── PROVIDED MATERIAL
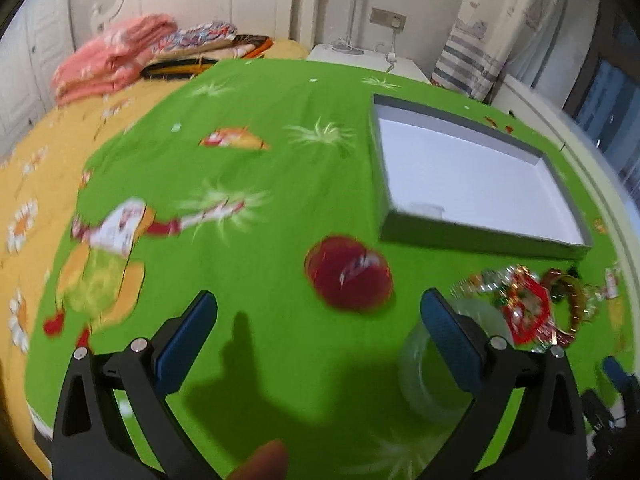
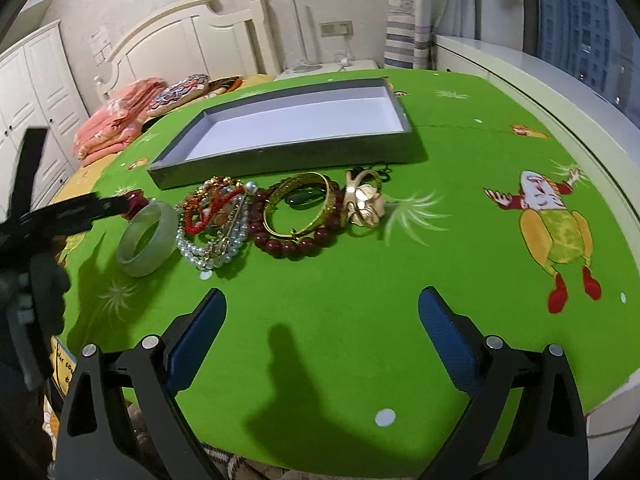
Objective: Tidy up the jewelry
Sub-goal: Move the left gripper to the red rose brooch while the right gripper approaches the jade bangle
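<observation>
While the grey tray (image 2: pixel 280 156) lies bare | jewelry pile (image 2: pixel 256 216) beside it | both jaws wide

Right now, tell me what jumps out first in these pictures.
The bright green cartoon-print cloth fills both views. On it, a row of jewelry lies before an empty grey tray: a pale jade bangle, dark red beads and a gold bangle. Both tongs, left and right, are open and hold nothing.

Left wrist view is motion-blurred: the jewelry pile (image 1: pixel 524 304) cannot be resolved into pieces, the pale bangle (image 1: pixel 428 376) is partly hidden behind a gripper finger (image 1: pixel 452 340), and a fingertip (image 1: pixel 264 462) is cut off at the bottom edge.
</observation>
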Motion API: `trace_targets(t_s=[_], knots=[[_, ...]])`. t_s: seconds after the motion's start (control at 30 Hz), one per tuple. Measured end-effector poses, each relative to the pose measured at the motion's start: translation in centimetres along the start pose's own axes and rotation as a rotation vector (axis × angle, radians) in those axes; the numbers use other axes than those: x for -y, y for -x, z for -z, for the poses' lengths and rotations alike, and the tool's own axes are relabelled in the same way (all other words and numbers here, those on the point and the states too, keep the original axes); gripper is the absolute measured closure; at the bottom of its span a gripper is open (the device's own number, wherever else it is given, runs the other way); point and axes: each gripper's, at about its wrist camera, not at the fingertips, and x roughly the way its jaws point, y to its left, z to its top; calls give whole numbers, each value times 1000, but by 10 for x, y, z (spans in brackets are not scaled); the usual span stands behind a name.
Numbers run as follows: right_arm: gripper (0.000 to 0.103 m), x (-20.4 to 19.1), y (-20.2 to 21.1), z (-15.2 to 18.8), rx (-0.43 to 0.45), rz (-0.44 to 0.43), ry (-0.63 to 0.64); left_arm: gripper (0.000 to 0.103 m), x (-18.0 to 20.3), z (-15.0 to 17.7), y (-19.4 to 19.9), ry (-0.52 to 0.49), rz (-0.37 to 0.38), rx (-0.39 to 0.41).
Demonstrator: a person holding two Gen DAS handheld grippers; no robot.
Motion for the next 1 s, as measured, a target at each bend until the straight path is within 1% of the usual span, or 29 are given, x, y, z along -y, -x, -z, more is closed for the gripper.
trace_targets(t_s=[0.13, 0.23, 0.3, 0.4, 0.43, 0.5, 0.53, 0.6, 0.67, 0.7, 0.73, 0.8, 0.87, 1.0], knots=[[11, 11, -4, -6, 4, -7, -32, 7, 9, -12, -7, -32, -22, -3], [11, 17, -10, -8, -3, -5, -53, 7, 18, -18, -13, -88, -67, 1], [11, 18, -13, -9, -7, -5, -58, 7, 23, -18, -20, -138, -92, -13], [11, 17, -15, -12, -10, -11, -55, 7, 25, -21, -34, -188, -182, -31], [11, 15, -15, -12, -10, -9, -45, 7, 24, -23, -36, -195, -198, -29], [11, 8, -16, -14, -6, -4, -18, 11, 22, -27, -35, -209, -234, -7], [11, 4, -16, -15, -7, -8, -6, 16, 21, -28, -32, -210, -244, 7], [11, -8, -19, -18, -13, -32, 33, 17, 12, -31, -17, -175, -237, 63], [11, -22, -22, -19, -17, -53, 70, 17, 0, -31, -7, -142, -234, 90], [11, -29, -24, -20, -22, -66, 88, 17, -14, -33, -4, -101, -239, 101], [11, -39, -26, -21, -26, -80, 111, 17, -22, -32, -2, -76, -242, 101], [11, -57, -29, -24, -26, -100, 159, 17, -59, -34, 1, 36, -223, 101], [11, -71, -31, -25, -27, -115, 199, 17, -85, -34, 4, 99, -216, 97], [11, -95, -38, -28, -46, -160, 250, 17, -120, -20, 6, 144, -241, 76]])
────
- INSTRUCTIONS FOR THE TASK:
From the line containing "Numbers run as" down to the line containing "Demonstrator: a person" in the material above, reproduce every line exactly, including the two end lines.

- RESULT OF THE EXERCISE:
Numbers run as follows: right_arm: gripper (0.000 to 0.103 m), x (-20.4 to 19.1), y (-20.2 to 21.1), z (-15.2 to 18.8), rx (-0.43 to 0.45), rz (-0.44 to 0.43), ry (-0.63 to 0.64); left_arm: gripper (0.000 to 0.103 m), x (-18.0 to 20.3), z (-15.0 to 17.7), y (-19.4 to 19.9), ry (-0.52 to 0.49), rz (-0.37 to 0.38), rx (-0.39 to 0.41).
Demonstrator: a person holding two Gen DAS handheld grippers; no robot.

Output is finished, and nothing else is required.